156 points| ingve | 12 years ago |nedbatchelder.com

104 comments

order
[+] sheetjs|12 years ago|reply
> Someone said to me, "I couldn't find coverage.py on Github." Right, because it's hosted on Bitbucket.

I was curious, so I went to bitbucket.org to try to find coverage.py. Experience was awkward to say the least:

1) Bitbucket homepage does not have a search bar, nor is there a link from the homepage to the search [1]

2) Guessing that the URL is /search puts you in the team profile for account `search`. finally you see what looks like a search bar at top [2]

3) Searching for coverage.py doesn't show `ned / coverage.py` in the first page! There are lesser-known forks of coverage.py that show up higher than the original project. [3]

I'm sure these will improve over time, but discoverability is still incredibly difficult on bitbucket.

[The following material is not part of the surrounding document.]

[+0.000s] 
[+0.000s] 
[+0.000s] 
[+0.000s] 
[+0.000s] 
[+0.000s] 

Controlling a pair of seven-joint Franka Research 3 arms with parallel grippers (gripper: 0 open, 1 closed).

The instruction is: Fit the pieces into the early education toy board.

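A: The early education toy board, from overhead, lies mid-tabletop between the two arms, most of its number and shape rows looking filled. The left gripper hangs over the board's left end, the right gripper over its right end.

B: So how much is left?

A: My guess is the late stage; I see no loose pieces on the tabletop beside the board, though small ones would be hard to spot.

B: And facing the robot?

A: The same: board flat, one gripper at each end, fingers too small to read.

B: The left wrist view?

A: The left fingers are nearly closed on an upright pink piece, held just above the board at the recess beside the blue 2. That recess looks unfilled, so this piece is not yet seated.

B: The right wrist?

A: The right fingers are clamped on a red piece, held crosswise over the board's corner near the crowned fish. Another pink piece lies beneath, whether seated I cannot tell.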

[1] http://i.imgur.com/soRXB98.png [2] http://i.imgur.com/z5YmcL2.png [3] http://i.imgur.com/uhg8rbc.png

[+] hesselink|12 years ago|reply
Why not use Google? Searching for 'coverage.py', the bitbucked repository is the fifth link for me. The first and second link are more general informational pages which link to the bitbucket repository. Searching for 'coverage.py source repository' gives the bitbucket repository as the first and second result.
[+] cpeterso|12 years ago|reply
Bitbucket also has awkward URLs, where my fork of someone else repo appears as a subdirectory of their project. I still can't get over the fact that the Bitbucket website won't let (easily) visitors search without creating an account. That's a terrible user experience and I'm sure many potential users or customers just choose the tab and go to GitHub.
[+] Game_Ender|12 years ago|reply
If you are logged in their is a search bar in the upper right hand corner. It has the same problem as your search thing.
[+] sitkack|12 years ago|reply
Just do a

    pip home coverage
And the home page for the package will pop up just like `homebrew`
[+] OGC|12 years ago|reply

[deleted]

[+] akerl_|12 years ago|reply
I go to GitHub to find a project first because that's where I hope it is. GitHub's UI and culture go a long way towards standardizing repo layout in such a way that I can more easily use it, plus if I find bugs or issues there's the Issues and Fork links right there.

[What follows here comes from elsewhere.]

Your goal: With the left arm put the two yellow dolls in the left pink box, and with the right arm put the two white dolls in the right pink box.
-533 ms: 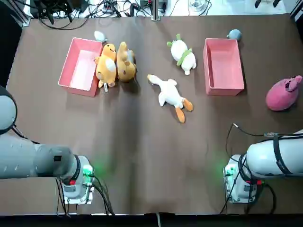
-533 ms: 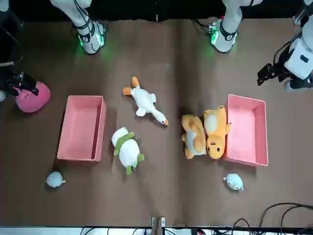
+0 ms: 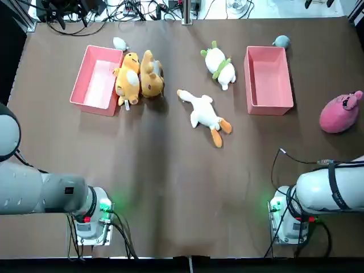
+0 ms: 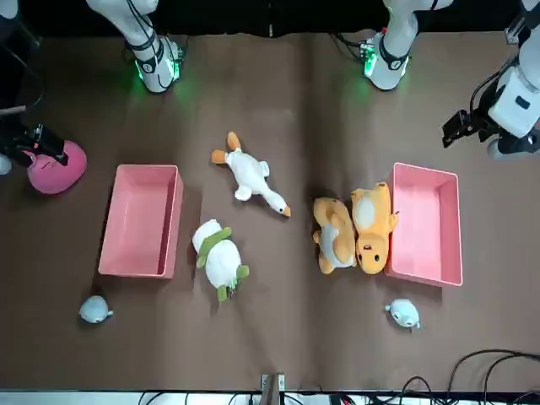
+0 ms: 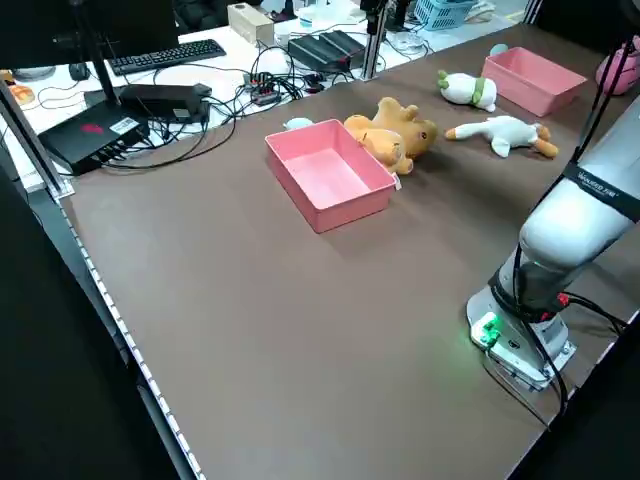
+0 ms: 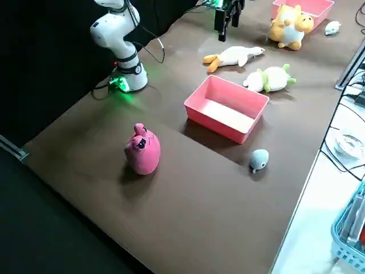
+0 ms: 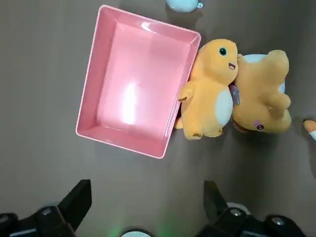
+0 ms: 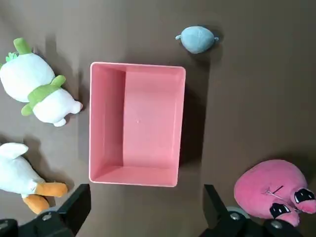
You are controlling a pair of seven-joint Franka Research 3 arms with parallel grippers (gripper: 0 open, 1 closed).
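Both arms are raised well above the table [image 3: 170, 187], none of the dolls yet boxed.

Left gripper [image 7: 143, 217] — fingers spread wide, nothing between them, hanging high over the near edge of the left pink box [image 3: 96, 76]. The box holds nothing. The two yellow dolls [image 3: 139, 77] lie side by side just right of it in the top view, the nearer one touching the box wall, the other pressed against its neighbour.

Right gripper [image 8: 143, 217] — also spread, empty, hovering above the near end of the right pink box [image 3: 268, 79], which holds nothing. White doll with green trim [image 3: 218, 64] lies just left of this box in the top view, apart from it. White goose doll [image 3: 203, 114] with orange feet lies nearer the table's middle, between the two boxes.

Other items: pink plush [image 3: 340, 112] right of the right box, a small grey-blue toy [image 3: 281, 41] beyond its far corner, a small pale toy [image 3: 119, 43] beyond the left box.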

In my admittedly anecdotal experience, GitHub projects are way more likely to have a clear overview with a link to a GitHub Pages site with real docs, they're more likely to define the rules/procedures for sending in contributions, and they're more likely to have an active community of contributors. I know I'm not going to have to hunt for the source link in a paragraph somewhere, because if I know the repo name and author I can clone the source.

[+] zzzeek|12 years ago|reply
If issue tracking could be distributed (yes I know about Fossil and others), and the players like github and bitbucket were compatible with such, then we would no longer have any dependence on any of these services.

The way I'd host my projects would be:

1. I have my own server where I have a git repo, the issues repo, and maybe a wiki repo.

2. My server would host semi-statically generated project browsers; source code browsers, issue browsers, etc. Unlike when I was running Trac, I'd have no need to allow people access to my server, no need to worry about spammers, pages would be low-latency/cachable so that I can allow crawlers as well even on a very small linode host.

3. all of my wiki/issues/git would mirror out to github, bitbucket, and whoever else wants to participate, and updates on those sites mirror back. I already do this now with my git repos using WSGI services and hooks.

4. when someone wants to post/update an issue, they link out to one of those services, or even run a local command line/GUI based issue system (wouldn't that be great??), and everything synchronizes back.

The only missing link is a decent distributed issue system everyone can get behind. Building out the glue to sync between services is not that hard of a task.

[+] masklinn|12 years ago|reply
> If issue tracking could be distributed (yes I know about Fossil and others), and the players like github and bitbucket were compatible with such, then we would no longer have any dependence on any of these services.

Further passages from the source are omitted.